§ **REQUIREMENT**
Take the line that contains "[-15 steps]" in the data below and each line after it, through the last, and repeat them unchanged.

§ **INFORMATION**
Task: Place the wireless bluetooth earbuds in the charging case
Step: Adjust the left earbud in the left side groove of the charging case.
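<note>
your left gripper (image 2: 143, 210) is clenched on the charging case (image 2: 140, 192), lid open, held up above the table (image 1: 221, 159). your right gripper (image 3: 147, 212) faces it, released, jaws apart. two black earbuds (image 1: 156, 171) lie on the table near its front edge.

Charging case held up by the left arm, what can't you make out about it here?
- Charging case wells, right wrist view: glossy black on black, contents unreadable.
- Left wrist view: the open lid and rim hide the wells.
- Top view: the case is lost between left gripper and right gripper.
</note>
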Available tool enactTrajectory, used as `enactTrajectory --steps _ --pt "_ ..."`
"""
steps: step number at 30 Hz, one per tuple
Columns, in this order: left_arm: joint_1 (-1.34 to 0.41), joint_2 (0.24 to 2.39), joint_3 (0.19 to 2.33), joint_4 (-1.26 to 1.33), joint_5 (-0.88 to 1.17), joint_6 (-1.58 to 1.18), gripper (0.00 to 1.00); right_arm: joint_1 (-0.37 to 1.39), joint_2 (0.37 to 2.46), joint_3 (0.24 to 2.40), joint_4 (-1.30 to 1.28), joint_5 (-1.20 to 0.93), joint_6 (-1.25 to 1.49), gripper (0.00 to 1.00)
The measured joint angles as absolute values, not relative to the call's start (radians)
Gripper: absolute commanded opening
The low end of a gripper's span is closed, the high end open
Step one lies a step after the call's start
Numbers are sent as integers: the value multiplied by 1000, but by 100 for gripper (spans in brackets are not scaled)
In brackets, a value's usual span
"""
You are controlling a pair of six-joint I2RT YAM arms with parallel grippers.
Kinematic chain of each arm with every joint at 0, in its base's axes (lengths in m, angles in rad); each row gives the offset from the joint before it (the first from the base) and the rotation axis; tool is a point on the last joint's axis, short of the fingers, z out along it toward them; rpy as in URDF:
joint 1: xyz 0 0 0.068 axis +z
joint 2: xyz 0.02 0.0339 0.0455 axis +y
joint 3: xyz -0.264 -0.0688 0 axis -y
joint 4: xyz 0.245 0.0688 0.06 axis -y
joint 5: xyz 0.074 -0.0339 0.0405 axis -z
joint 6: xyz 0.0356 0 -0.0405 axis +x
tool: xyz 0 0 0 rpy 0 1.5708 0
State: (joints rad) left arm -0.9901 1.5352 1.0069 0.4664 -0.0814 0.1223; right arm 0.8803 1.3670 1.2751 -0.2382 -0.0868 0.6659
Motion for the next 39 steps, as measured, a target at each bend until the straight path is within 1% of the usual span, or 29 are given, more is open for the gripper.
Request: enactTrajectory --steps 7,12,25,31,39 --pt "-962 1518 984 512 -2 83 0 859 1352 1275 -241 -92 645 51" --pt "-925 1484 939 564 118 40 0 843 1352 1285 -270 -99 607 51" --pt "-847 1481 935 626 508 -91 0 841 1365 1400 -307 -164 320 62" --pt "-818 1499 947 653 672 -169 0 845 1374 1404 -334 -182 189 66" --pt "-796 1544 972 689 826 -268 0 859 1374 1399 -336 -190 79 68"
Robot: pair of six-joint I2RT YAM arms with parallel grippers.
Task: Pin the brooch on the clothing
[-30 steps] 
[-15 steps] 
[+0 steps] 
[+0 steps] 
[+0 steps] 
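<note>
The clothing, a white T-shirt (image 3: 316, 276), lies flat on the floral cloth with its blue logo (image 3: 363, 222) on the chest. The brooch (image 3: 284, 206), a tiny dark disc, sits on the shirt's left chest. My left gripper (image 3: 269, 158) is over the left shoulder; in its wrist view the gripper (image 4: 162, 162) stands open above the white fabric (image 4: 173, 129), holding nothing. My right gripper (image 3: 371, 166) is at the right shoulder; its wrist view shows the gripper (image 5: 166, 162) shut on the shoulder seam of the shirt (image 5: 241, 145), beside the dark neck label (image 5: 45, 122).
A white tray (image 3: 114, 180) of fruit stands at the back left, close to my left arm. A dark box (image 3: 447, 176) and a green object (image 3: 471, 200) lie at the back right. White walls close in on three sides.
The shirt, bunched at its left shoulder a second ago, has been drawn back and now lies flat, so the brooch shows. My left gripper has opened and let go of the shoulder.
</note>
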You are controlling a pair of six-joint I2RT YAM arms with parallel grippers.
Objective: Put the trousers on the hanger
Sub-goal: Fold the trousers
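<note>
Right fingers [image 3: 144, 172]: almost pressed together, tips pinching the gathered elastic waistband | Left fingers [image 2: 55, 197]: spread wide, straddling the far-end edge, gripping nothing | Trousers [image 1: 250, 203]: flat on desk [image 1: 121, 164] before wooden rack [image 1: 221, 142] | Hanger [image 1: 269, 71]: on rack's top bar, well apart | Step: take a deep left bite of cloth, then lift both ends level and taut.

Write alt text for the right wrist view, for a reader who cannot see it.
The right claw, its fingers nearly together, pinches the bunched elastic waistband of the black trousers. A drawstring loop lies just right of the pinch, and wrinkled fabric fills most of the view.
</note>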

§ **TASK RESULT**
[-15 steps] 
[+0 steps] 
[+0 steps] 
[+0 steps] 
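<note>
The clothing, a white T-shirt (image 3: 316, 276), lies flat on the floral cloth with its blue logo (image 3: 363, 222) on the chest. The brooch (image 3: 284, 206), a tiny dark disc, sits on the shirt's left chest. My left gripper (image 3: 269, 158) is over the left shoulder; in its wrist view the gripper (image 4: 162, 162) stands open above the white fabric (image 4: 173, 129), holding nothing. My right gripper (image 3: 371, 166) is at the right shoulder; its wrist view shows the gripper (image 5: 166, 162) shut on the shoulder seam of the shirt (image 5: 241, 145), beside the dark neck label (image 5: 45, 122).
A white tray (image 3: 114, 180) of fruit stands at the back left, close to my left arm. A dark box (image 3: 447, 176) and a green object (image 3: 471, 200) lie at the back right. White walls close in on three sides.
The shirt, bunched at its left shoulder a second ago, has been drawn back and now lies flat, so the brooch shows. My left gripper has opened and let go of the shoulder.
</note>
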You are controlling a pair of six-joint I2RT YAM arms with parallel grippers.
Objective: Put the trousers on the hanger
Sub-goal: Fold the trousers
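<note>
Right fingers [image 3: 144, 172]: almost pressed together, tips pinching the gathered elastic waistband | Left fingers [image 2: 55, 197]: spread wide, straddling the far-end edge, gripping nothing | Trousers [image 1: 250, 203]: flat on desk [image 1: 121, 164] before wooden rack [image 1: 221, 142] | Hanger [image 1: 269, 71]: on rack's top bar, well apart | Step: take a deep left bite of cloth, then lift both ends level and taut.

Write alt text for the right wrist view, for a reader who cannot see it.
The right claw, its fingers nearly together, pinches the bunched elastic waistband of the black trousers. A drawstring loop lies just right of the pinch, and wrinkled fabric fills most of the view.
</note>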

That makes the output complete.